Flag Mon Jan 15, 2018
Info, Home Buyer, New York, NY
Thu Jan 11, 2018
When you buy a car you get a carfax, get a building violation report on a house you want to buy from BuildingViolation.com

You can use a building violation report to negotiate any sale of any house.
0 votes
Robert H., Home Buyer, Sweet Home, OR
Thu Dec 14, 2017
My admittedly limited experience with this subject tells me the following:

Each property and each bank has unique elements, so the process requires you to contact and present a proposal to each holder. Some banks have kept the property "on the books" so as not to show a large loss on their quarterly or annual P&L statements. Some are eager to recoup some money and avoid the hassle, paperwork and sales commission entails in listing the property. Many will want a cash payoff of what they are owed or what they will accept. Some may consider financing your purchase of an REO (earl estate owned) property.

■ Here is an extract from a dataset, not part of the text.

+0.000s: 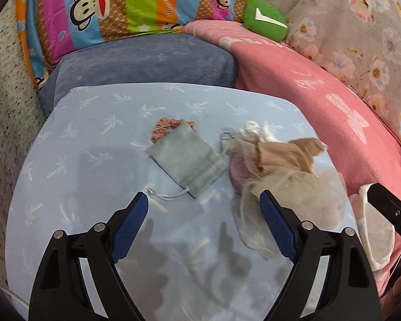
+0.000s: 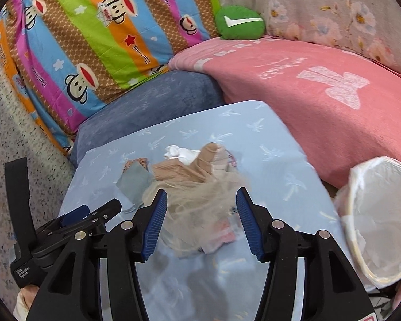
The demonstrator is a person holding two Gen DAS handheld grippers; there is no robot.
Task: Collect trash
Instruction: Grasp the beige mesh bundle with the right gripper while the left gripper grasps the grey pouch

I find most FSBO properties to be over-priced via a vis the market in their area, and you also have to deal with, in many cases, an unsophisticated seller and missing critical disclosures of unknown-to-you items that you would want mentioned in the deal.

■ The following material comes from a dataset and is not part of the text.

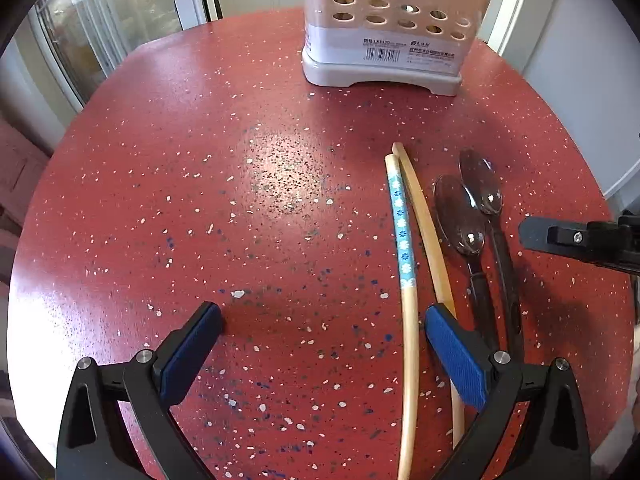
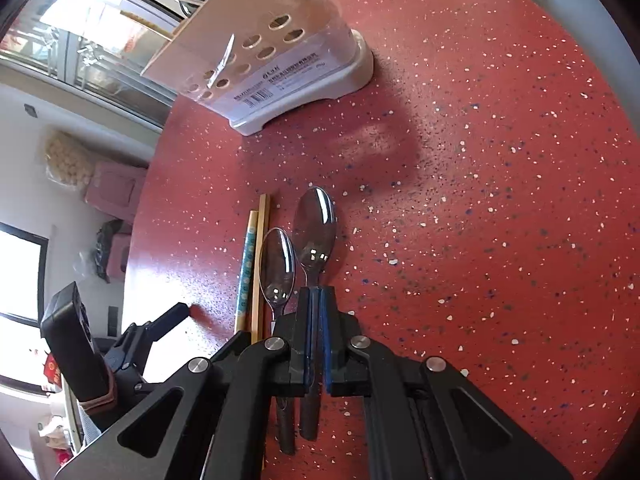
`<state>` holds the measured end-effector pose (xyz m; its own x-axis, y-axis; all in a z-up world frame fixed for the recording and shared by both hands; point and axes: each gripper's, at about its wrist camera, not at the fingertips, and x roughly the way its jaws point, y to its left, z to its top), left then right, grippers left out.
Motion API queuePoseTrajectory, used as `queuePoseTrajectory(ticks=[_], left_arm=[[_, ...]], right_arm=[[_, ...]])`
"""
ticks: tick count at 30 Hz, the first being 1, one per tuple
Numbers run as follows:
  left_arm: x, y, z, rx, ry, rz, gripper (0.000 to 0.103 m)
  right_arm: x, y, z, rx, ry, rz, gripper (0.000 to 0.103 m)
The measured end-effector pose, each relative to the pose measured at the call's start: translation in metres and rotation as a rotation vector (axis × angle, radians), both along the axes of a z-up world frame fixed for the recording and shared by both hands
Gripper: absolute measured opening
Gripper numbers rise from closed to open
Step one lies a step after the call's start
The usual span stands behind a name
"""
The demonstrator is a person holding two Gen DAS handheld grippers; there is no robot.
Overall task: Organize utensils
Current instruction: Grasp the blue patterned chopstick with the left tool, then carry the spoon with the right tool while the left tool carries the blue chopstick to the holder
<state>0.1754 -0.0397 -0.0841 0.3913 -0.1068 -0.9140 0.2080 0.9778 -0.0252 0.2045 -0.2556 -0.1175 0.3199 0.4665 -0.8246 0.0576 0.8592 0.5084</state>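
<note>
Red speckled tabletop (image 1: pixel 200 184) carries everything you are working with. Your left gripper (image 1: pixel 322 330) hovers low over it with its blue-padded fingers spread wide apart and nothing between them; its right pad sits just over the two chopsticks. The patterned chopstick (image 1: pixel 401 224), banded in blue with white flowers, lies side by side with the plain chopstick (image 1: pixel 424 216), their far tips touching.

Just to the right of them lie two spoons with dark handles. The nearer spoon (image 2: pixel 277 272) rests beside the chopsticks, and the farther spoon (image 2: pixel 315 232) lies against it, its bowl reaching further toward the holder.

Your right gripper (image 2: pixel 316 300) has its fingers pressed close together around the neck of the farther spoon, just behind the bowl, with the handle running back underneath the jaws. The spoon looks to be lying on the table.

At the far edge of the table stands the white utensil holder (image 1: pixel 384 40), perforated with round holes and labelled with a barcode sticker, well apart from the utensils.
</note>
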Motion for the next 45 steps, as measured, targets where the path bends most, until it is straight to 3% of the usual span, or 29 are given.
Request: queuePoseTrajectory(ticks=[6,19,23,26,35,38,39,45], left_arm=[[0.009,-0.005,0.0,0.006,0.005,-0.01,0.103],[0.02,-0.017,0.004,0.008,0.006,-0.078,0.103],[0.02,-0.019,0.005,0.006,0.007,-0.092,0.103],[0.018,-0.022,0.008,0.008,0.014,-0.114,0.101],[0.03,-0.043,0.014,0.021,0.065,-0.206,0.075],[0.031,-0.052,0.017,0.026,0.085,-0.242,0.055],[0.032,-0.056,0.017,0.028,0.087,-0.251,0.037],[0.018,-0.051,0.021,0.002,0.025,-0.22,0.036]], right_arm=[[0.003,0.016,-0.001,-0.065,0.028,0.036,0.024],[0.017,0.079,0.007,-0.379,0.098,0.167,0.024],[0.023,0.097,0.007,-0.453,0.123,0.208,0.013],[0.023,0.09,0.007,-0.405,0.125,0.203,0.012],[-0.002,0.048,0.006,-0.239,0.077,0.167,0.012],[-0.009,0.037,0.009,-0.199,0.049,0.163,0.012],[-0.011,0.035,0.009,-0.189,0.041,0.163,0.012],[-0.031,0.016,0.021,-0.142,-0.032,0.163,0.012]])
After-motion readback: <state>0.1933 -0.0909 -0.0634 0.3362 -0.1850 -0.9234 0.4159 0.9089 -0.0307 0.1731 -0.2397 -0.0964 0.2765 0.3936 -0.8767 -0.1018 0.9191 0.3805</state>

If you go the REO/bank route, as you know or can understand, they have oversight committees, departments, auditors and boards looking at the decisions of the officer who decides your proposal, so you will probably need to come to the table equipped with a BPO - broker's price opinion. Ostensibly, it is done by an independent r.e.broker who can justify the price you are offering. It may not be F.M.V but it should not be too distant from that. Depending on what percentage of the property's F.M.V. is owed to the bank, your price offer may be favorably received or not. One option: Seek out a knowledgeable r.e. broker familiar with the process and ideally who had dealt with the specific bank holding the REO property you are pursuing, and ask what his/her expected compensation might be to assist you. It never hurts to have experience in your corner when dealing with monolithic banks.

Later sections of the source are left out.